40663 NUMERICAL ANALYSIS. Prerequisite: Math 20524, Math 30613, and competence in a high-level programming language. Interpolation. Solution of nonlinear equations. Numerical integration and differentiation. Approximate solutions to ordinary differential equations.
40970 SPECIAL TOPICS. Prerequisite: Math 30524 or permission of the instructor. (1 - 6 semester hours).
50073 HISTORY OF MATHEMATICS. Prerequisite: advanced standing in mathematics or permission of the instructor. A survey of the history of mathematics from ancient times to the seventeenth century. Emphasis on topics closely related to contemporary mathematics.
50253 ABSTRACT ALGEBRA I. Prerequisite: Math 10123 and Math 30224. Introduction to groups and rings. Homomorphisms, isomorphisms, subgroups, and ideals. Quotient and product structures.

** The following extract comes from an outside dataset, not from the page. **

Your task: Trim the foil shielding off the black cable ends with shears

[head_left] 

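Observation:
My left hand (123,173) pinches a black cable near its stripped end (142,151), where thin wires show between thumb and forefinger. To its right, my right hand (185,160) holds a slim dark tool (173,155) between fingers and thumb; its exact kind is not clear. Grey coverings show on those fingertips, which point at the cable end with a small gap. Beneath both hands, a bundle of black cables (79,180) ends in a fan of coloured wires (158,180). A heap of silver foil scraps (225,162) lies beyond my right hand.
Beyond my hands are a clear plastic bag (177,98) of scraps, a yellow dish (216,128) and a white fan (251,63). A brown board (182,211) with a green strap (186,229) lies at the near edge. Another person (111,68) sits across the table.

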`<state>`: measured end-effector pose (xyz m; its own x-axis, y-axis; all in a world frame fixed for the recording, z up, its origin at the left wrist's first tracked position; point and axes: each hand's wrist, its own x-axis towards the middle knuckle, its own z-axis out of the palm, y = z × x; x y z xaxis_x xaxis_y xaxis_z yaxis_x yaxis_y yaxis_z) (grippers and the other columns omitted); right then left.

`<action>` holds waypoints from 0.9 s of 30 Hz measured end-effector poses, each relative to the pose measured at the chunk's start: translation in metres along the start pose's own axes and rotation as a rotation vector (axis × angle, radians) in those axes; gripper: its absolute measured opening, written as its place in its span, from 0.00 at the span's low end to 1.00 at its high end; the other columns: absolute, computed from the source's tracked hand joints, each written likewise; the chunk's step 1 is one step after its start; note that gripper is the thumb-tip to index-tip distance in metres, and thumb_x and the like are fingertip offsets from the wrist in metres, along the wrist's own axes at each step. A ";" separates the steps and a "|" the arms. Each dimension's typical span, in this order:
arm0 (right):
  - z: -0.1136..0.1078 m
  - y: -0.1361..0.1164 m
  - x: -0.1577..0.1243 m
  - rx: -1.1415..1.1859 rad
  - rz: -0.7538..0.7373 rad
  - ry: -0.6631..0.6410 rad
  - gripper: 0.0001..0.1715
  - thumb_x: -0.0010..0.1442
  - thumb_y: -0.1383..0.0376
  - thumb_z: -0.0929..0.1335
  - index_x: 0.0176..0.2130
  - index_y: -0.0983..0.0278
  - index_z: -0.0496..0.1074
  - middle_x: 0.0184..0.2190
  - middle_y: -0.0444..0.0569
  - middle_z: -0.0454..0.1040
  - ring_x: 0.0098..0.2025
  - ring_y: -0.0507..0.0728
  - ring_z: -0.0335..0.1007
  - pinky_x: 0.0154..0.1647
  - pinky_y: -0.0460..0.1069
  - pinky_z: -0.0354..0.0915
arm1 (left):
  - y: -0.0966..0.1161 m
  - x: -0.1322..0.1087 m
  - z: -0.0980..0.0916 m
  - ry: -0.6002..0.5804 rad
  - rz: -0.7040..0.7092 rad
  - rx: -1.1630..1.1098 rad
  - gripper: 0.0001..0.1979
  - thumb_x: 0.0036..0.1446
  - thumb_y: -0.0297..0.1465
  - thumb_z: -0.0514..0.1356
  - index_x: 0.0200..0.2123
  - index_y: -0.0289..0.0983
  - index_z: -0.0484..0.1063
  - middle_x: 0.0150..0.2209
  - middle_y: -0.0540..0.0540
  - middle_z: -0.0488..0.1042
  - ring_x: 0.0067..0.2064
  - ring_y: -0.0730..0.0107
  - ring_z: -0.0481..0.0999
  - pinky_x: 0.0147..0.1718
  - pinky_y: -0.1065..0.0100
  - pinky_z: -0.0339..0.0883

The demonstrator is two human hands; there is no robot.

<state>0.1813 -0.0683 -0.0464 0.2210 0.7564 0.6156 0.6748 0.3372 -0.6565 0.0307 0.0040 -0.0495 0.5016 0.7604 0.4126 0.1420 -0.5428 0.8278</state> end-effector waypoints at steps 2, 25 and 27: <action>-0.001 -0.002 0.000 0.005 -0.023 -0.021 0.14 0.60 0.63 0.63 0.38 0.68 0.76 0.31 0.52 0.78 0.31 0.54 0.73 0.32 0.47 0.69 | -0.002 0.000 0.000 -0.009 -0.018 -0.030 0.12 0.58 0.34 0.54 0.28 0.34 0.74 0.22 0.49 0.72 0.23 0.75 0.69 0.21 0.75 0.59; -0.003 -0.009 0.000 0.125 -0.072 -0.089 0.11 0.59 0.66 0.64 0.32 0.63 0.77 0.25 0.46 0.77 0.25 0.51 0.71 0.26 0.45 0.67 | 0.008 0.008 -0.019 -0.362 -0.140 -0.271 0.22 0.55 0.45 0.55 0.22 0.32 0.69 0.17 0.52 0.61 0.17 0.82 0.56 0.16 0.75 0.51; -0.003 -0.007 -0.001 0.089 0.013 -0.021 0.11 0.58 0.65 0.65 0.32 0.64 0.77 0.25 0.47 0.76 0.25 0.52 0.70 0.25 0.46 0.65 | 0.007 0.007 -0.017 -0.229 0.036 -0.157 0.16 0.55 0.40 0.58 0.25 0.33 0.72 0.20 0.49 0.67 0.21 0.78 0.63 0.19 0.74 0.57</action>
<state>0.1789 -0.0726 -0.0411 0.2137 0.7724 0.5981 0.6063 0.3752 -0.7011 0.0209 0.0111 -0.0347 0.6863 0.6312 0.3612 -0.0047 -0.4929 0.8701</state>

50263 ABSTRACT ALGEBRA II. Prerequisite: Math 50253. A continuation of Math 50253. Introduction to field extensions and Galois theory. Advanced topics in groups and rings.
50303 STUDIES IN GEOMETRY AND TOPOLOGY. Prerequisite: twelve semester hours of mathematics or permission of the instructor. Analytic geometry of euclidean space, topology of euclidean space and surfaces, metrics, non-euclidean geometry.
50323 DIFFERENTIAL GEOMETRY. Prerequisite: Math 30224 and Math 30524. Calculus on euclidean space. Geometry of curves and surfaces. Connections and curvature.
50403 COMPLEX ANALYSIS. Prerequisite: Math 30524. Analytic functions, harmonic functions, and the Cauchy-Riemann equations. Conformal mappings. Cauchy's integral theorem and formula, with applications. Power series and analytic continuation.
50503 REAL ANALYSIS I. Prerequisite: Math 10123, Math 30224, and Math 30524. A rigorous development of elementary limit processes. Continuity, sequences, series, differentiation, integration.
50513 REAL ANALYSIS II. Prerequisite: Math 50503. A continuation of Math 50503. Multivariable calculus, including the Implicit Function Theorem and change of variables. Other selected topics.
50613 PARTIAL DIFFERENTIAL EQUATIONS. Prerequisite: Math 30613. Basic theory of hyperbolic, parabolic, and elliptic partial differential equations.
50623 APPLIED MATHEMATICS I. Prerequisite: Math 30224, Math 30524 and Math 30613. Selected topics, such as linear and nonlinear systems, equilibria, Fourier series, computational graph theory, optimization and linear programming, calculus of variations, complex integration.
50633 APPLIED MATHEMATICS II. Prerequisite: Math 50623. Continuation of Math 50623.
50703 NUMBER THEORY. Prerequisite: Math 10123 and Math 30224. Properties of the integers. Divisibility, prime numbers, modular arithmetic, Chinese Remainder Theorem, Diophantine equations.